Die Grand Challenges Explorations ist eine mit 100 Mio. Dollar dotierte Initiative. Sie ist auf fünf Jahre angelegt und fördert Innovationen im Bereich Weltgesundheit.
Erstellt von: "merker" am 16.03.2013 17:21
Man würde also selbst gar nicht wissen, dass man geimpft wird. Ein verheerendes Instrument zur Manipulation, ja zur heimlichen Vergiftung.
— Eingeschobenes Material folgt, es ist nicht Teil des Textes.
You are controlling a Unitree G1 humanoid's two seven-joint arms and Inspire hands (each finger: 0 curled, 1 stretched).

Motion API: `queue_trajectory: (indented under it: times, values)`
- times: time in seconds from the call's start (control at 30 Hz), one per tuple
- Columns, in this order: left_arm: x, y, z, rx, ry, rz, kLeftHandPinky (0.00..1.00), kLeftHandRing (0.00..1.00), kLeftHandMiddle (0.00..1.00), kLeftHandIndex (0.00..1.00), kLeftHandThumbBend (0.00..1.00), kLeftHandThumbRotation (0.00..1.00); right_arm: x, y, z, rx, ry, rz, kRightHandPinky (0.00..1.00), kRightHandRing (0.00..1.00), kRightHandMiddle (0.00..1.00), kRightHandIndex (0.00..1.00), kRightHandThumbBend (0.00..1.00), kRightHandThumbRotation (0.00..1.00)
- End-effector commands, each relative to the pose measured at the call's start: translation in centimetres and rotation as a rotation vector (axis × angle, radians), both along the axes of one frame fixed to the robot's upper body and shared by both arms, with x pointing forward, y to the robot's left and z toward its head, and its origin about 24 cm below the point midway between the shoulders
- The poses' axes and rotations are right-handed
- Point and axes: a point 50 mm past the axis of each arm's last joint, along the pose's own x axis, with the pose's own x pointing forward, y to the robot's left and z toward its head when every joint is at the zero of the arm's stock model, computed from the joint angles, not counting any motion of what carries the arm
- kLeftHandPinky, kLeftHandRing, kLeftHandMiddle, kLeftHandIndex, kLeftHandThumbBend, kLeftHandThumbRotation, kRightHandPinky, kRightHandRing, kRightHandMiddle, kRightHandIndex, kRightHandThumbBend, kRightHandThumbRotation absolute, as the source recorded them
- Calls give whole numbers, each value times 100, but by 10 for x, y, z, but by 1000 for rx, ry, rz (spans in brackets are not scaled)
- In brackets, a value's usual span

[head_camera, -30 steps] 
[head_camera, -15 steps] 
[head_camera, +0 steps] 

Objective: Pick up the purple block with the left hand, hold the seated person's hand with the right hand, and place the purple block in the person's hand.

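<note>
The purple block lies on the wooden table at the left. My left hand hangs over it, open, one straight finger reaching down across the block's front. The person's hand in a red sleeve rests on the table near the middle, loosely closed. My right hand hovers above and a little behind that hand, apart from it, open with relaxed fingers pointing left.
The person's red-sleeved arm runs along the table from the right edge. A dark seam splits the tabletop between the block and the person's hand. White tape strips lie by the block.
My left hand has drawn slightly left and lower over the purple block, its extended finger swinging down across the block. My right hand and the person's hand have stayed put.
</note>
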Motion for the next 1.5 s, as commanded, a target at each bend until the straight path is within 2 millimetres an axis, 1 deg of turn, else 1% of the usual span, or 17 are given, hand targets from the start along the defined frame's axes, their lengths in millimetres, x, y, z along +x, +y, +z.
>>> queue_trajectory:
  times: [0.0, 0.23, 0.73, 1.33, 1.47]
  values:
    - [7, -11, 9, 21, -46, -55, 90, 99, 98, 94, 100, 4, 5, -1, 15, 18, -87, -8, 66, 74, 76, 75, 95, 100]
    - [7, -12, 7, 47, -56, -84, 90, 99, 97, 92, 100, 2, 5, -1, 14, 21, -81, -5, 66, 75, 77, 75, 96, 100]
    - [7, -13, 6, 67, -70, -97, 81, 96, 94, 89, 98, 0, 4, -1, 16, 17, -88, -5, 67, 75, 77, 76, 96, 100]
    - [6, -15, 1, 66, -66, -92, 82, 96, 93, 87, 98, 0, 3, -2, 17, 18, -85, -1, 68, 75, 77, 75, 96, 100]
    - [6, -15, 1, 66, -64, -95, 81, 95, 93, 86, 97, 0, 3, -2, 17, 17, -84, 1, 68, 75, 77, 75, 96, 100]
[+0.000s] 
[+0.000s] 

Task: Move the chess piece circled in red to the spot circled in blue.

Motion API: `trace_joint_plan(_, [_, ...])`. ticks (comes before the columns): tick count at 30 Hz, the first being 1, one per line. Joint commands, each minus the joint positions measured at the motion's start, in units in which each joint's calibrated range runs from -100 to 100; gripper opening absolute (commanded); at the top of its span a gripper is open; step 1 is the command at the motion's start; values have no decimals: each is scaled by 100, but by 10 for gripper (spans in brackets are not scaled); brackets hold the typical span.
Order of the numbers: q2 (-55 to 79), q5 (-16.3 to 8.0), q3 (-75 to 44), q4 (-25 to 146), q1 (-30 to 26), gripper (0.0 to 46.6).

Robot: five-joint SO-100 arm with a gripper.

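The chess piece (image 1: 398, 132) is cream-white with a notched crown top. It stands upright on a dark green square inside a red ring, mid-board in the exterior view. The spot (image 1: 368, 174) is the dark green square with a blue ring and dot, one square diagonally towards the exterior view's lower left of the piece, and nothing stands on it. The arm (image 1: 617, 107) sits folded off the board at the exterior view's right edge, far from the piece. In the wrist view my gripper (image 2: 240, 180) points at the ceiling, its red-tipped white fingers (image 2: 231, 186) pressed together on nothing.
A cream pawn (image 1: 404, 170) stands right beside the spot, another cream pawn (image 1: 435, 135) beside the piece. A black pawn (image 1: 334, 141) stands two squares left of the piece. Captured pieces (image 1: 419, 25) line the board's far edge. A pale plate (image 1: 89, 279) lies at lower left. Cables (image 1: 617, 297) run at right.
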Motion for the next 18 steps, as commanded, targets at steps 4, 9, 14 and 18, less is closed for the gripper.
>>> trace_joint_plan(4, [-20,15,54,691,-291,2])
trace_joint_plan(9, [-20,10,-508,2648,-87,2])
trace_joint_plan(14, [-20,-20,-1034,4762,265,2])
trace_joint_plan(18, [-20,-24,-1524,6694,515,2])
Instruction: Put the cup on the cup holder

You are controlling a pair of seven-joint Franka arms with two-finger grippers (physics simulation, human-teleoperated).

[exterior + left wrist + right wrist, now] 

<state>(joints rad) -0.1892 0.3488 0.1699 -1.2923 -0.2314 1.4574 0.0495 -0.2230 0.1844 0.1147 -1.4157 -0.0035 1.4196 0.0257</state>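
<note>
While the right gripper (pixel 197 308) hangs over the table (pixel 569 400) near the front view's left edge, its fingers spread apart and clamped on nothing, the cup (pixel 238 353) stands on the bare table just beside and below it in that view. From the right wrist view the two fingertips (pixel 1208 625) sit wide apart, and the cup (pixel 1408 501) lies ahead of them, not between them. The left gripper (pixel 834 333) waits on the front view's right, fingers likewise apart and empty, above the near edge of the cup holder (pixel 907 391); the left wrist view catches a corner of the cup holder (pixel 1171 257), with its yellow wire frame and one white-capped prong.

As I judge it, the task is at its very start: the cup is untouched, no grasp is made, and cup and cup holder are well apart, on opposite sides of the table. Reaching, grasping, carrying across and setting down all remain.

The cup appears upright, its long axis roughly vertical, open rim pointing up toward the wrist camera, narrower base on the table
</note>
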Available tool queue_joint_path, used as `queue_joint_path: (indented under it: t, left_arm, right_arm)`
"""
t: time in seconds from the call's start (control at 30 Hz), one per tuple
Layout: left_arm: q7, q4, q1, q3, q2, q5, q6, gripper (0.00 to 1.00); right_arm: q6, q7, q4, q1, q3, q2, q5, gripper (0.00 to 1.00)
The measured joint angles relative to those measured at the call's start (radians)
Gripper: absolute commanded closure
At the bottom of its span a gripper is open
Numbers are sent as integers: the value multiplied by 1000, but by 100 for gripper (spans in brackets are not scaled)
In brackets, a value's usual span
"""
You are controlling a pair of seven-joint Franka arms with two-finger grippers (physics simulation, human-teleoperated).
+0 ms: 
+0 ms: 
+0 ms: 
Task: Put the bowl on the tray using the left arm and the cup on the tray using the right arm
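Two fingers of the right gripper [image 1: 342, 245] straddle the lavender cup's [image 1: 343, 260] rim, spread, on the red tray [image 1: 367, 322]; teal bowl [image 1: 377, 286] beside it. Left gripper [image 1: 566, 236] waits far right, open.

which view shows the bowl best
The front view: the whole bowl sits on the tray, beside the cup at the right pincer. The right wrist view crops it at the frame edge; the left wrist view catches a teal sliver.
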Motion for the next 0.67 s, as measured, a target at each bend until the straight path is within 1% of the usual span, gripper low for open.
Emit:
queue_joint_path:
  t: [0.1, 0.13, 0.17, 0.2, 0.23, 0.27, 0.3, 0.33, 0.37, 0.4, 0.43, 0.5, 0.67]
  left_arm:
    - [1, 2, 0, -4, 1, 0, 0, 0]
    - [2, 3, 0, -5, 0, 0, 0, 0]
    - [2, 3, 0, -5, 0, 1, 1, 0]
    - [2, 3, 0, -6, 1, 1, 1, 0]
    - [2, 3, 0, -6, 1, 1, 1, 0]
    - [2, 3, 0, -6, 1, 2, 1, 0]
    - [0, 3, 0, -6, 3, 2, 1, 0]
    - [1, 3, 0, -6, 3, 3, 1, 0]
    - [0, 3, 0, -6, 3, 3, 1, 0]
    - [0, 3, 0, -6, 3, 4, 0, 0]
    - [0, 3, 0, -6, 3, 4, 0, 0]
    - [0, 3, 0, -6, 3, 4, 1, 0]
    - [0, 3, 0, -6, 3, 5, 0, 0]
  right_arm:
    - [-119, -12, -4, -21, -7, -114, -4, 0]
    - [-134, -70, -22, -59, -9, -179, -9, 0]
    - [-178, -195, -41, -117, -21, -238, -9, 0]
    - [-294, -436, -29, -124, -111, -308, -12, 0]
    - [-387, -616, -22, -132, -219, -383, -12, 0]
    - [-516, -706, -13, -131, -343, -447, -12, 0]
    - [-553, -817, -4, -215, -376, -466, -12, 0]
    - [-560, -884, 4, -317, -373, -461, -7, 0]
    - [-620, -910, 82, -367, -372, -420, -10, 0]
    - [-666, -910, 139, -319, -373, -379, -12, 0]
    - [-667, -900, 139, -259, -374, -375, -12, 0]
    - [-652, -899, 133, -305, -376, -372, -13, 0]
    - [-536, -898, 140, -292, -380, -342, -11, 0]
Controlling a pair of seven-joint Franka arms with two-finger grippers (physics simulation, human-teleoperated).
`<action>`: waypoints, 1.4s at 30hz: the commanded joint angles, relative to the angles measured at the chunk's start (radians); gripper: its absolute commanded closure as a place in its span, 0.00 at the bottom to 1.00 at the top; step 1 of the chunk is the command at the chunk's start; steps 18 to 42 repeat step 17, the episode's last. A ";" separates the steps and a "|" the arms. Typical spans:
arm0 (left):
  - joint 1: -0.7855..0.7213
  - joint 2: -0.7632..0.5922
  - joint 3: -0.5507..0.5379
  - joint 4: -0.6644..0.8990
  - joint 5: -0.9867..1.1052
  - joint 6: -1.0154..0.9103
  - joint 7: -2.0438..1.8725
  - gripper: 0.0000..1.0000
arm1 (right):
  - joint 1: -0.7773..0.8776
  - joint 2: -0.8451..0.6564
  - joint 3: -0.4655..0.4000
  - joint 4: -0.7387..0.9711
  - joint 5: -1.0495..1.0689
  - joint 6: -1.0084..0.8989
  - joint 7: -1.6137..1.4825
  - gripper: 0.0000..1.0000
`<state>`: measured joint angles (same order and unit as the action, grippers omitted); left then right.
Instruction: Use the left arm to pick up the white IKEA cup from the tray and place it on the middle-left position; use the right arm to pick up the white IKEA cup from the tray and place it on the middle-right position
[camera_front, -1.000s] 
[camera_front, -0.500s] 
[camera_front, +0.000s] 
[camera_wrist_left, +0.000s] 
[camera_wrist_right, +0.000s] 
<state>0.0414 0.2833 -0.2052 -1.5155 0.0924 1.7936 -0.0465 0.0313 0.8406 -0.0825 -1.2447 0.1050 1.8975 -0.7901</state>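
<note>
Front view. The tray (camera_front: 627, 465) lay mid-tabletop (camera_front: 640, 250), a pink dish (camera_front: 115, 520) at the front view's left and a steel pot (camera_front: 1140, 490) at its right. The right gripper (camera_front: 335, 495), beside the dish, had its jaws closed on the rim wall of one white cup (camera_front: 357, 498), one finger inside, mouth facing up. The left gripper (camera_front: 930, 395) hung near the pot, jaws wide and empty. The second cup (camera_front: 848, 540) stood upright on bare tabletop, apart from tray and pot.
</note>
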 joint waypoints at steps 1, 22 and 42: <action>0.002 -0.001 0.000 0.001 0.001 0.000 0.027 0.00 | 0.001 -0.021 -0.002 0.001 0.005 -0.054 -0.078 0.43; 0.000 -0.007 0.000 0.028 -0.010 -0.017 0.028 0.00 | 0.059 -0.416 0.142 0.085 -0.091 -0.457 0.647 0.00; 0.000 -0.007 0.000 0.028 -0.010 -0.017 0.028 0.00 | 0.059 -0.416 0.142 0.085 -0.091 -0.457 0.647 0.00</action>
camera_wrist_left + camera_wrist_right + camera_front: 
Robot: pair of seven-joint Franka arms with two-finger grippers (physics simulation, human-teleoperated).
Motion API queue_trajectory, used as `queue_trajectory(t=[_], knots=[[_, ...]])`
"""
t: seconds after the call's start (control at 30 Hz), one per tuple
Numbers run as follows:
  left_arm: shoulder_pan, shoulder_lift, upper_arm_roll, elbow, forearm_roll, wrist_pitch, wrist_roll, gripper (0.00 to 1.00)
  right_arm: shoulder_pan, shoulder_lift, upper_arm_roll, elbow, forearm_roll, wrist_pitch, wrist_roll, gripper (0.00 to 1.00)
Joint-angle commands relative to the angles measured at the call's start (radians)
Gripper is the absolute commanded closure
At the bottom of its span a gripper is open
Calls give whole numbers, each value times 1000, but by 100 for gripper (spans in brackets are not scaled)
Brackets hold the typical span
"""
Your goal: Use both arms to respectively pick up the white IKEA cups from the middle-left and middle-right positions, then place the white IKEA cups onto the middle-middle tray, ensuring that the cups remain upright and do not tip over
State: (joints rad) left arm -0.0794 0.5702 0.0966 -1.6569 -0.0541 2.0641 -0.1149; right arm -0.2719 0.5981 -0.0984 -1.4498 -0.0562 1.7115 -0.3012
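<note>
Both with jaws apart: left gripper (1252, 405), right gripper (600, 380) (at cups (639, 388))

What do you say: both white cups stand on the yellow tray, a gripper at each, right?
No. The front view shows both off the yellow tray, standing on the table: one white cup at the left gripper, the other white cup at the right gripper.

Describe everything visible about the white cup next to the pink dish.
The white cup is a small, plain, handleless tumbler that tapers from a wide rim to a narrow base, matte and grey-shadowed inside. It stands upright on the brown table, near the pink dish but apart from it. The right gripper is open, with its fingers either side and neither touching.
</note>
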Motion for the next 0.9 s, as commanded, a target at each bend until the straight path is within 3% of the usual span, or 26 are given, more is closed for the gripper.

Erstellt von: "Andreas Fischer (Red.)" am 18.03.2013 12:43
Vielen Dank für Ihren Beitrag. Allerdings ist der Verdacht der Manipulation nicht richtig, da man natürlich weiterhin zum Arzt gehen und sich seine Impfung abholen müsste. Es würde sich lediglich um eine andere Art der Impfung handeln, die die Spritze umginge. Der Patient muss selbstverständlich zustimmen, anders würde ja auch niemand die Kosten tragen.